Images are not part of the copy; transcribe all the data exactly.

# [Available records]
········
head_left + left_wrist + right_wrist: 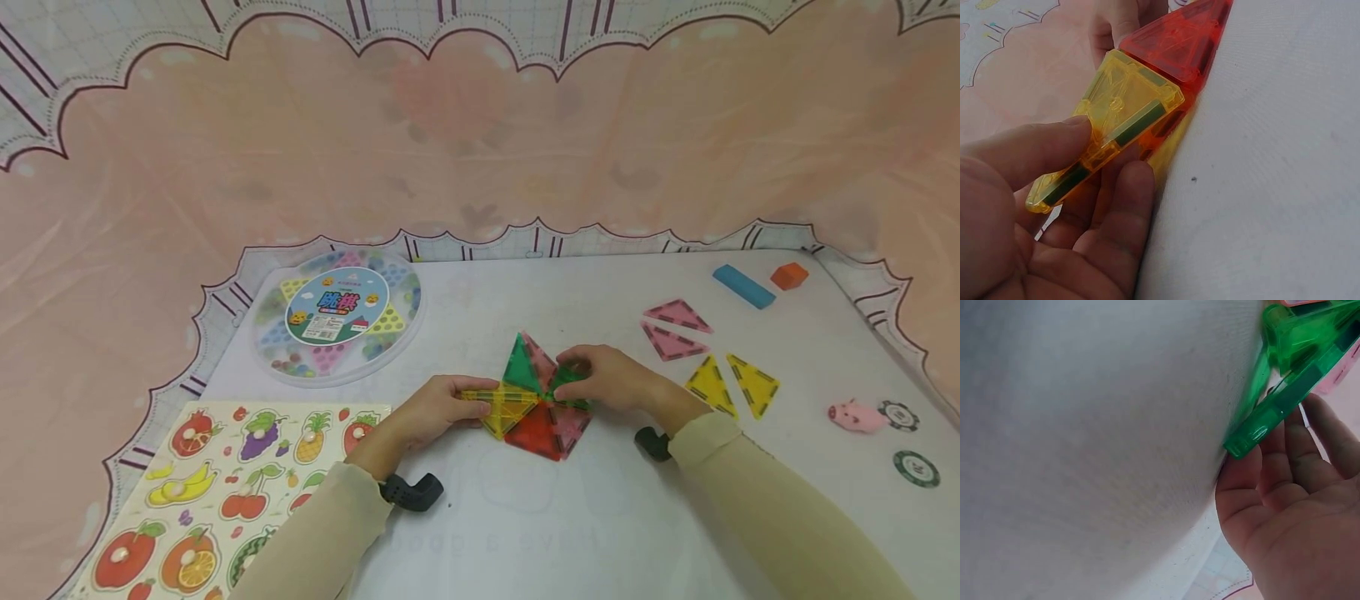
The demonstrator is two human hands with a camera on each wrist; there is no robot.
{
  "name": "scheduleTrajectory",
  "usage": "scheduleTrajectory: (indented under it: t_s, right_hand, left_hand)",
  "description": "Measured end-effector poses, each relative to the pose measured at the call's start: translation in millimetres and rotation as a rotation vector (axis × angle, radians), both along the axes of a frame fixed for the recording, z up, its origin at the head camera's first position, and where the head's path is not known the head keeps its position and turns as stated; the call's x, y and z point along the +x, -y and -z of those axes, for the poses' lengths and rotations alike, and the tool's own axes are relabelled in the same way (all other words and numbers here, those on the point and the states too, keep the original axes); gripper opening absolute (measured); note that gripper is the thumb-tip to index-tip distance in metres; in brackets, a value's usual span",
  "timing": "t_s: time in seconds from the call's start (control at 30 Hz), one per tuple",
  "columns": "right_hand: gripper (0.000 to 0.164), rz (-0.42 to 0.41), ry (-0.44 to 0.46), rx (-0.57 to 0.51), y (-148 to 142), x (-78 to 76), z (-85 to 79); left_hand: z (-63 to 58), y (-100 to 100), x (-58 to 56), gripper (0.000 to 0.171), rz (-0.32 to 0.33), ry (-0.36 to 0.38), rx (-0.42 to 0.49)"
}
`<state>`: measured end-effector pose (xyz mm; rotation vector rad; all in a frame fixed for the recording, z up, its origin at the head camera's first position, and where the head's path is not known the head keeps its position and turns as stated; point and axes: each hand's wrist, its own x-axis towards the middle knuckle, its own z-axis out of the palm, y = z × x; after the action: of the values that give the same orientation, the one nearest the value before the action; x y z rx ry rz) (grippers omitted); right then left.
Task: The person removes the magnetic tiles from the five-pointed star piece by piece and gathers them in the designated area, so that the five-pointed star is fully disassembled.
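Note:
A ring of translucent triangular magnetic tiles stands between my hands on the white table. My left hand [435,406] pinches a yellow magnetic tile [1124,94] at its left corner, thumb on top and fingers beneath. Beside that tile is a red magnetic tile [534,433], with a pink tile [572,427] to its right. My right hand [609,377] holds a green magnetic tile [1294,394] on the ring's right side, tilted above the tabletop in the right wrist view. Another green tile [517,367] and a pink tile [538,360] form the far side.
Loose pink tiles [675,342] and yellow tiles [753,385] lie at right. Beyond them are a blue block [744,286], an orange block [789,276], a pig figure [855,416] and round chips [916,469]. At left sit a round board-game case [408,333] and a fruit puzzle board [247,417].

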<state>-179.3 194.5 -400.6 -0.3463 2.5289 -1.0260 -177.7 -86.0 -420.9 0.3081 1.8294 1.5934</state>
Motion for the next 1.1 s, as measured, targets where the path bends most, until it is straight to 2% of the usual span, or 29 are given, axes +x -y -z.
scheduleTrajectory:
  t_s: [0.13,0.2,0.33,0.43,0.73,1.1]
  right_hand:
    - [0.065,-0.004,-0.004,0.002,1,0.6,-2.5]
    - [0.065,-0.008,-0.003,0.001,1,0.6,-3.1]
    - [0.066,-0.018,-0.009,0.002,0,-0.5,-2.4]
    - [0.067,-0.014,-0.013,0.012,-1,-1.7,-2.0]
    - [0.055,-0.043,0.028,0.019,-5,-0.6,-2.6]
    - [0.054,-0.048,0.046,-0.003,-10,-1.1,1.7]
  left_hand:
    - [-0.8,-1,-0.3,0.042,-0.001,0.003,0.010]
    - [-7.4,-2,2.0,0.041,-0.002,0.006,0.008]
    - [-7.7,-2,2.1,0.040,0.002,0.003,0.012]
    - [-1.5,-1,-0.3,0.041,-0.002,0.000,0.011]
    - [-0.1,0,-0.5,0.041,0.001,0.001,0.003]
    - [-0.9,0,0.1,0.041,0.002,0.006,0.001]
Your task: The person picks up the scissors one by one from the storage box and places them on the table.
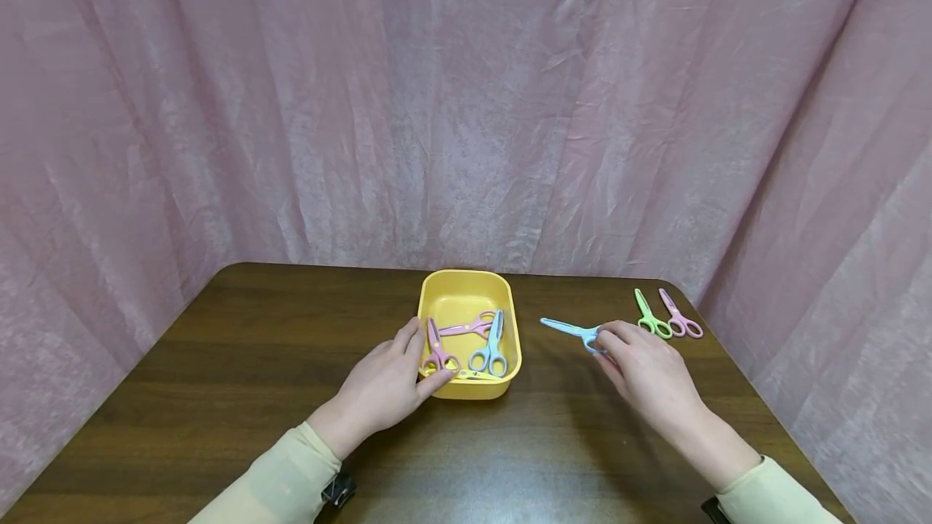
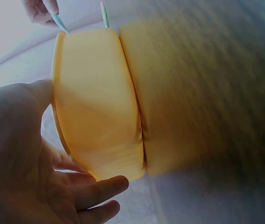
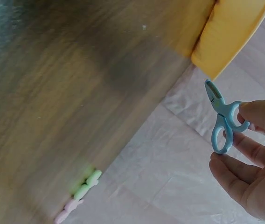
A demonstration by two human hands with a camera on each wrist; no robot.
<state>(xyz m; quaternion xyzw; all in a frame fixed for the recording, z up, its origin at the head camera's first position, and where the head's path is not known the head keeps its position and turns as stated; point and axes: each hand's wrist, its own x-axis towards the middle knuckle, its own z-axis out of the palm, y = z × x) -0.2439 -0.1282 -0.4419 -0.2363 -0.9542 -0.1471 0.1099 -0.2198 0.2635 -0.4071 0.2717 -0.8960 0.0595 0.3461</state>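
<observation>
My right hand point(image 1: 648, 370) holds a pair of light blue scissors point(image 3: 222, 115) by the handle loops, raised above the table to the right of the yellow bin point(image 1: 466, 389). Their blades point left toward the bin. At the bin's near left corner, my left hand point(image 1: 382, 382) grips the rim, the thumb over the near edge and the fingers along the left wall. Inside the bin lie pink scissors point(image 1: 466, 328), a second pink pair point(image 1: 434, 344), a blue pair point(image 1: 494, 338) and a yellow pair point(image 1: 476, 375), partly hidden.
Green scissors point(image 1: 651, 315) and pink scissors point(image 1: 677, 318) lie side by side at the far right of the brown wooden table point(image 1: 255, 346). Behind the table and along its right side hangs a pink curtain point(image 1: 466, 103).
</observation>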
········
# [Response area]
head_left + left_wrist + right_wrist: 
The demonstrator is two human hands with a camera on each wrist; there is no robot.
{
  "name": "scheduleTrajectory",
  "usage": "scheduleTrajectory: (indented under it: t_s, right_hand, left_hand)",
  "description": "Measured end-effector poses, each relative to the pose measured at the call's start: translation in millimetres and rotation as a rotation vector (axis × angle, radians), both along the axes of a frame fixed for the recording, z up, its origin at the head camera's first position, and where the head's path is not known the head keeps its position and turns as stated; the call's x, y and z point along the +x, -y and -z of those axes, for the poses' lengths and rotations alike, and the tool's own axes are relabelled in the same way (all other words and numbers here, those on the point and the states too, keep the original axes); gripper opening absolute (measured); note that gripper is the thumb-tip to index-tip distance in metres; in brackets, a value's usual span",
  "timing": "t_s: time in seconds from the call's start (control at 30 Hz), one per tuple",
  "columns": "right_hand: gripper (0.000 to 0.164), rz (-0.42 to 0.41), ry (-0.44 to 0.46), rx (-0.57 to 0.51), y (-148 to 142), x (-78 to 76), z (-85 to 79); left_hand: z (-63 to 58), y (-100 to 100), x (-58 to 56), gripper (0.000 to 0.171), rz (-0.32 to 0.33), ry (-0.36 to 0.38), rx (-0.42 to 0.49)"
}
`<state>`: measured end-effector pose (xyz mm; rotation vector rad; all in a frame fixed for the recording, z up, its origin at the head camera's first position, and where the head's path is not known the head keeps its position and turns as stated; point and axes: each hand's wrist, its own x-axis towards the middle knuckle, its own z-axis out of the palm, y = z × x; after the action: of the values that give the same orientation, the one nearest the value before the action; x y z rx ry rz) (grippers omitted); right then left.
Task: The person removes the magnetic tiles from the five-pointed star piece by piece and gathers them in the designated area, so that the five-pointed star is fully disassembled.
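Note:
A ring of translucent triangular magnetic tiles stands between my hands on the white table. My left hand [435,406] pinches a yellow magnetic tile [1124,94] at its left corner, thumb on top and fingers beneath. Beside that tile is a red magnetic tile [534,433], with a pink tile [572,427] to its right. My right hand [609,377] holds a green magnetic tile [1294,394] on the ring's right side, tilted above the tabletop in the right wrist view. Another green tile [517,367] and a pink tile [538,360] form the far side.
Loose pink tiles [675,342] and yellow tiles [753,385] lie at right. Beyond them are a blue block [744,286], an orange block [789,276], a pig figure [855,416] and round chips [916,469]. At left sit a round board-game case [408,333] and a fruit puzzle board [247,417].
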
<state>-179.3 194.5 -400.6 -0.3463 2.5289 -1.0260 -177.7 -86.0 -420.9 0.3081 1.8294 1.5934</state>
Motion for the next 1.1 s, as measured, targets where the path bends most, until it is straight to 2% of the usual span, or 29 are given, axes +x -y -z.
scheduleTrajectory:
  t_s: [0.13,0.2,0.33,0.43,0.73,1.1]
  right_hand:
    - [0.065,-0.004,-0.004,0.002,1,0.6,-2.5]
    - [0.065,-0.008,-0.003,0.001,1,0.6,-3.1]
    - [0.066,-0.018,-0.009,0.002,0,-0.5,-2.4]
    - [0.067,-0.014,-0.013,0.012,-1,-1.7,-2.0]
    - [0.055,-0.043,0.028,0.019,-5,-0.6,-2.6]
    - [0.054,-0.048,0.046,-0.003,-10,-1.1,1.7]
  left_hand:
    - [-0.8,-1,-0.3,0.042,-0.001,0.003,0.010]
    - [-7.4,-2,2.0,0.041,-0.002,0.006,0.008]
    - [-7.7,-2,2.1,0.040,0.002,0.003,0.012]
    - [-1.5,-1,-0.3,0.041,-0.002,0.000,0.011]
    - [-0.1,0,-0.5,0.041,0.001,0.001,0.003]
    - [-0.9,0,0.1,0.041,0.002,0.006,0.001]
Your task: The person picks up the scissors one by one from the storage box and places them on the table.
A demonstration by two human hands with a camera on each wrist; no robot.
<state>(xyz m; quaternion xyzw; all in a frame fixed for the recording, z up, its origin at the head camera's first position, and where the head's path is not known the head keeps its position and turns as stated; point and axes: each hand's wrist, its own x-axis towards the middle knuckle, its own z-axis out of the palm, y = z × x) -0.2439 -0.1282 -0.4419 -0.2363 -0.9542 -0.1471 0.1099 -0.2198 0.2635 -0.4071 0.2717 -0.8960 0.0595 0.3461</state>
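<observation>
My right hand point(image 1: 648, 370) holds a pair of light blue scissors point(image 3: 222, 115) by the handle loops, raised above the table to the right of the yellow bin point(image 1: 466, 389). Their blades point left toward the bin. At the bin's near left corner, my left hand point(image 1: 382, 382) grips the rim, the thumb over the near edge and the fingers along the left wall. Inside the bin lie pink scissors point(image 1: 466, 328), a second pink pair point(image 1: 434, 344), a blue pair point(image 1: 494, 338) and a yellow pair point(image 1: 476, 375), partly hidden.
Green scissors point(image 1: 651, 315) and pink scissors point(image 1: 677, 318) lie side by side at the far right of the brown wooden table point(image 1: 255, 346). Behind the table and along its right side hangs a pink curtain point(image 1: 466, 103).
</observation>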

Nothing more remains to be added to the answer.